→ **ACTIVITY**
Repeat every record below exactly as written.

(Dataset excerpts)
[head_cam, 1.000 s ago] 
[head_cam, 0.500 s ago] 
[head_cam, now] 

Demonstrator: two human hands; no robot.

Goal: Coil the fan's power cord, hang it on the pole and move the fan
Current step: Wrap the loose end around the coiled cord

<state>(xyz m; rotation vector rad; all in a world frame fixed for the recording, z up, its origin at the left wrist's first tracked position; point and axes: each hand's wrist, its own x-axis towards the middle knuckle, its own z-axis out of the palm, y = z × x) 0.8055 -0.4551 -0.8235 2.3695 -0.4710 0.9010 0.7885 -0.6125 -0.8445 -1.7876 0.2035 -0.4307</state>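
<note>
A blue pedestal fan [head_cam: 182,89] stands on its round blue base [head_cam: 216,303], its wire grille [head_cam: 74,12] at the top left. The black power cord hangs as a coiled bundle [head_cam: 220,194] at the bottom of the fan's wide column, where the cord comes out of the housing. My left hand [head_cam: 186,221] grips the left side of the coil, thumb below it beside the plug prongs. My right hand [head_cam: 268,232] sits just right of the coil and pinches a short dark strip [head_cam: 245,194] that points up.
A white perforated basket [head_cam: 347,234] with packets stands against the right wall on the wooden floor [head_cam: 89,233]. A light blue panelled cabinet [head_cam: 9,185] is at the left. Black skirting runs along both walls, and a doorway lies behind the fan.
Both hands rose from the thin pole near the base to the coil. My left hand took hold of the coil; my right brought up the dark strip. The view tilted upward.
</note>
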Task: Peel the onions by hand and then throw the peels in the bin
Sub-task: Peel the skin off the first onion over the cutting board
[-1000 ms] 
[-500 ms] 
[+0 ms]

→ **REPLY**
[head_cam, 1.000 s ago] 
[head_cam, 0.500 s ago] 
[head_cam, now] 

Demonstrator: two human hands; no robot.

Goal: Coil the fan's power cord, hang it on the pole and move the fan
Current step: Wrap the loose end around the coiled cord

<state>(xyz m; rotation vector rad; all in a world frame fixed for the recording, z up, its origin at the left wrist's first tracked position; point and axes: each hand's wrist, its own x-axis towards the middle knuckle, its own z-axis out of the palm, y = z × x) 0.8055 -0.4551 -0.8235 2.3695 -0.4710 0.9010 0.7885 -0.6125 -0.8445 -1.7876 0.2035 -0.4307</state>
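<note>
A blue pedestal fan [head_cam: 182,89] stands on its round blue base [head_cam: 216,303], its wire grille [head_cam: 74,12] at the top left. The black power cord hangs as a coiled bundle [head_cam: 220,194] at the bottom of the fan's wide column, where the cord comes out of the housing. My left hand [head_cam: 186,221] grips the left side of the coil, thumb below it beside the plug prongs. My right hand [head_cam: 268,232] sits just right of the coil and pinches a short dark strip [head_cam: 245,194] that points up.
A white perforated basket [head_cam: 347,234] with packets stands against the right wall on the wooden floor [head_cam: 89,233]. A light blue panelled cabinet [head_cam: 9,185] is at the left. Black skirting runs along both walls, and a doorway lies behind the fan.
Both hands rose from the thin pole near the base to the coil. My left hand took hold of the coil; my right brought up the dark strip. The view tilted upward.
</note>
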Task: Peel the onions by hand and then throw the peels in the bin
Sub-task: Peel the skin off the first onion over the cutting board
[-1000 ms] 
[-500 ms] 
[+0 ms]

There is nothing further to this answer.